Beginning at the line containing "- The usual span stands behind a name", repeat each line below exactly up to and including the line containing "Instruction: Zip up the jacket". Do not repeat the pictures.

Recorded information:

-=-=-

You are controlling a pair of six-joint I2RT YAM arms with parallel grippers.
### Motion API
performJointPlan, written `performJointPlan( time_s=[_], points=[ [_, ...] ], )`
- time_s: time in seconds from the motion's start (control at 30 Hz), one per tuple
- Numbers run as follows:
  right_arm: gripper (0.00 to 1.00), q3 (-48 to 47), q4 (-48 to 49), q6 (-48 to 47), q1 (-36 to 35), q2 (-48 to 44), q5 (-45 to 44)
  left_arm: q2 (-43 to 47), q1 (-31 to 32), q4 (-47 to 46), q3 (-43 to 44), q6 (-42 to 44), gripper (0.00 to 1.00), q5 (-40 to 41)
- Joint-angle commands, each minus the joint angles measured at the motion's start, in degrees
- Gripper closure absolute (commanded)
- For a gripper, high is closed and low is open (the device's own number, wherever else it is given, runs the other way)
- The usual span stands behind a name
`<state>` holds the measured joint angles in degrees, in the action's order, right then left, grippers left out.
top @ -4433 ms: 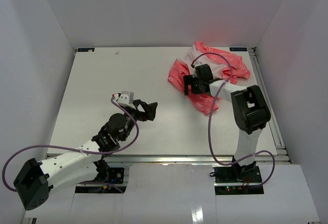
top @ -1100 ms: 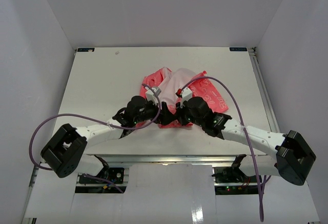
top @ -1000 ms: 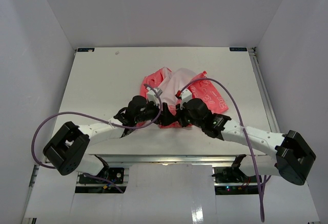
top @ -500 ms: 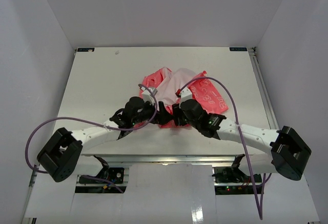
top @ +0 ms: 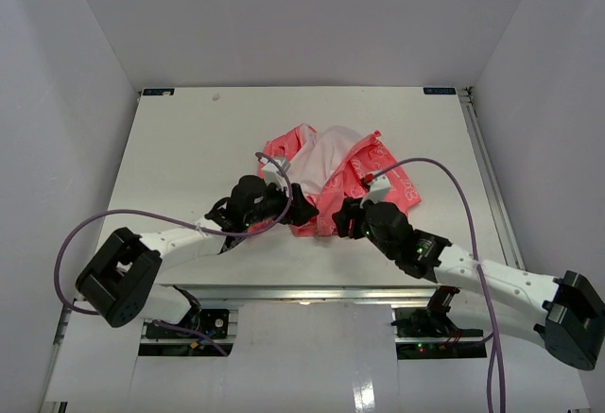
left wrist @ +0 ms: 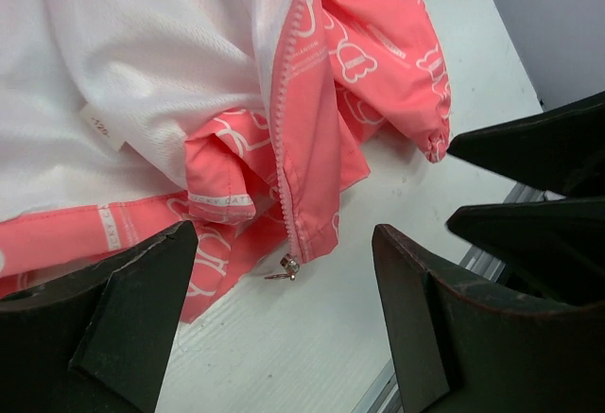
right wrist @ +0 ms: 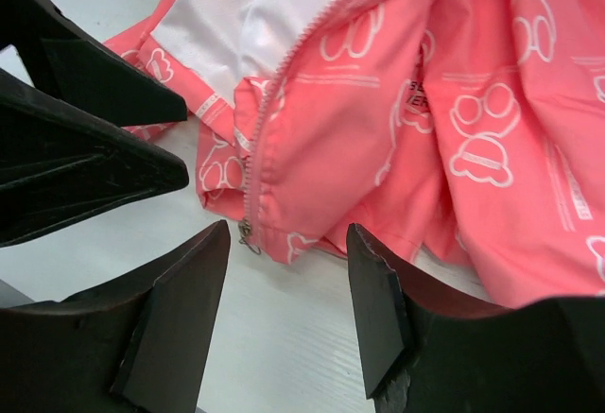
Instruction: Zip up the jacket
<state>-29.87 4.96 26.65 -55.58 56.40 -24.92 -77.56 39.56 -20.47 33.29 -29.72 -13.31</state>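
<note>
The coral-pink jacket [top: 369,175] lies crumpled at the table's middle, its white lining [top: 321,153] showing. Its front is open. The zipper slider [left wrist: 287,264] sits at the bottom end of one zipper edge, on the near hem; it also shows in the right wrist view [right wrist: 248,233]. My left gripper [top: 301,213] is open and empty just left of the hem, jaws either side of the slider [left wrist: 284,243]. My right gripper [top: 338,224] is open and empty just right of the hem [right wrist: 288,233]. Each wrist view shows the other gripper's black fingers [left wrist: 529,148] [right wrist: 85,82].
The table's near edge with its metal rail [top: 312,290] lies just behind both grippers. A rail [top: 492,186] runs down the table's right side. Purple cables [top: 123,216] loop off both arms. White walls enclose the table.
The jacket was dragged from the back right to the middle. In the last half second my right gripper drew back to the right, off the hem. The left gripper barely moved.
</note>
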Motion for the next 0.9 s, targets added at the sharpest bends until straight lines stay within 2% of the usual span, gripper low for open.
performJointPlan(
  time_s=[0.0,0.23,0.57,0.77,0.87],
  points=[
    [0.4,4.91,4.26,1.83,0.91,-7.92,-2.68,-3.74,-0.01,-4.62,3.09,3.0,0.16,-7.74],
    [0.39,9.33,7.2,0.25,1.09,-15.28,2.01,-12.73,-0.01,-3.45,7.94,4.24,0.19,-10.34],
    [0.39,12.66,10.62,-0.28,1.09,-15.81,4.19,-18.04,-0.01,-2.1,11.17,4.96,0.27,-11.98],
    [0.39,12.99,11.12,-0.54,1.09,-16.15,4.44,-12.64,0.33,-2.46,9.37,5.65,0.27,-11.91],
    [0.39,13.27,11.03,-0.44,1.1,-16.35,4.43,-8.96,1.46,0.22,9.51,5.83,0.27,-6.88]
  ],
)
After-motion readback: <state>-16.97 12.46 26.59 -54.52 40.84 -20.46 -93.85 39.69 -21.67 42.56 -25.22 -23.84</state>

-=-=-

Output below:
- The usual span stands behind a name
`<state>` holds the measured joint angles in degrees, in the action's order, right then left, grippers left out.
top @ -4433 ms: 
top @ -1100 ms: 
top @ -1000 ms: 
top @ -500 ms: 
top @ +0 ms: 
left wrist @ +0 ms: 
right wrist @ +0 ms: 
Instruction: Zip up the jacket

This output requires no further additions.